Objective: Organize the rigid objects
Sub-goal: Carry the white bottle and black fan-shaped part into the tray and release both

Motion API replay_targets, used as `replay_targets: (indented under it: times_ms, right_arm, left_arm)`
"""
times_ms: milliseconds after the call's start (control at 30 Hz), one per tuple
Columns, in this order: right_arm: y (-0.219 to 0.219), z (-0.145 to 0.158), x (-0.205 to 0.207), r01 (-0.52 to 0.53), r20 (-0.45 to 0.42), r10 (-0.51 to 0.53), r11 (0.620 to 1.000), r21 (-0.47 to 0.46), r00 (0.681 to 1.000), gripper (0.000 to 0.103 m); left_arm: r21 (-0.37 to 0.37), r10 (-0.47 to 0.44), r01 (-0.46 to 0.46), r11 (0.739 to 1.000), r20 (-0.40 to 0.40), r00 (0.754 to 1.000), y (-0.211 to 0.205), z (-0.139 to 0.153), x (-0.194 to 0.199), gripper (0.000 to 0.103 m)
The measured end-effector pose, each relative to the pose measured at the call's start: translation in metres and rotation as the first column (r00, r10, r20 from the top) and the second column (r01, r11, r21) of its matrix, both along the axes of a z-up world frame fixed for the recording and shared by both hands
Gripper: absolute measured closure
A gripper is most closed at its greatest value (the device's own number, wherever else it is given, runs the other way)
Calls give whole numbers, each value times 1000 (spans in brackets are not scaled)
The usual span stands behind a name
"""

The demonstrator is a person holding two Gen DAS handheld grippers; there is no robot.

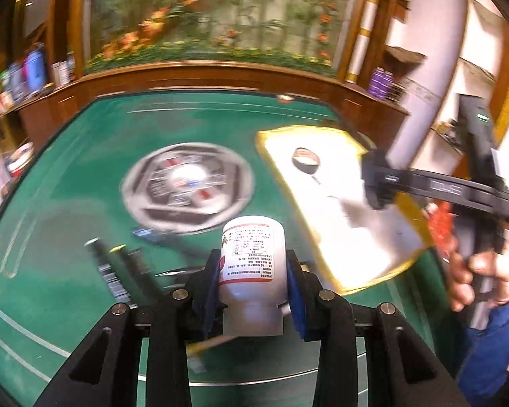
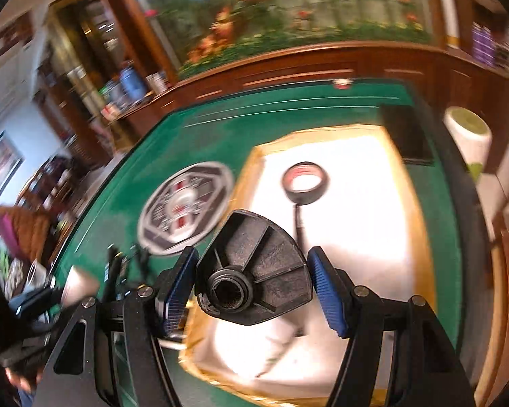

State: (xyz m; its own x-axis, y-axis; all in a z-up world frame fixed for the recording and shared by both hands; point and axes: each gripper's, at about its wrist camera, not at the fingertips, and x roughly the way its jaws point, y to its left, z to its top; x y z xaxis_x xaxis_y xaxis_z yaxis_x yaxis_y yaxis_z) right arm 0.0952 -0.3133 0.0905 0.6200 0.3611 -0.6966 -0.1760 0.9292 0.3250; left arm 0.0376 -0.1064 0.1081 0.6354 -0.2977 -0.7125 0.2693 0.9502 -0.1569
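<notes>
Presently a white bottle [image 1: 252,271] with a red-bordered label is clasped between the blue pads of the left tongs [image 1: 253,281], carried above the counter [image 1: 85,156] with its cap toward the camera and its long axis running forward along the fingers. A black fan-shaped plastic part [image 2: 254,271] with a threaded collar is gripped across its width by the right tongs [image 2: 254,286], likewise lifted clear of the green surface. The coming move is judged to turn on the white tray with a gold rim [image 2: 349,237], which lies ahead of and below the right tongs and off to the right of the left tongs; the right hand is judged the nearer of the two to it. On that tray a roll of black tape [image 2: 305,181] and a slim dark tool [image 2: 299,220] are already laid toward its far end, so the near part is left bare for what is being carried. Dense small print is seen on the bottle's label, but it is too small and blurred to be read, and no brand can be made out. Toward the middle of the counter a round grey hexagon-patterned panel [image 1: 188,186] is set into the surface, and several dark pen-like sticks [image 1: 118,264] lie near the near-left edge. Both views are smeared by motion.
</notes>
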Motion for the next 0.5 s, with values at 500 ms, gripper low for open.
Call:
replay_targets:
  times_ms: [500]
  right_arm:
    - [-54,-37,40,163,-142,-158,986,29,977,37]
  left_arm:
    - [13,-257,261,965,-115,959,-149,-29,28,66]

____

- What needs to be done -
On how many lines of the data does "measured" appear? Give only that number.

- Solution to the exercise -
2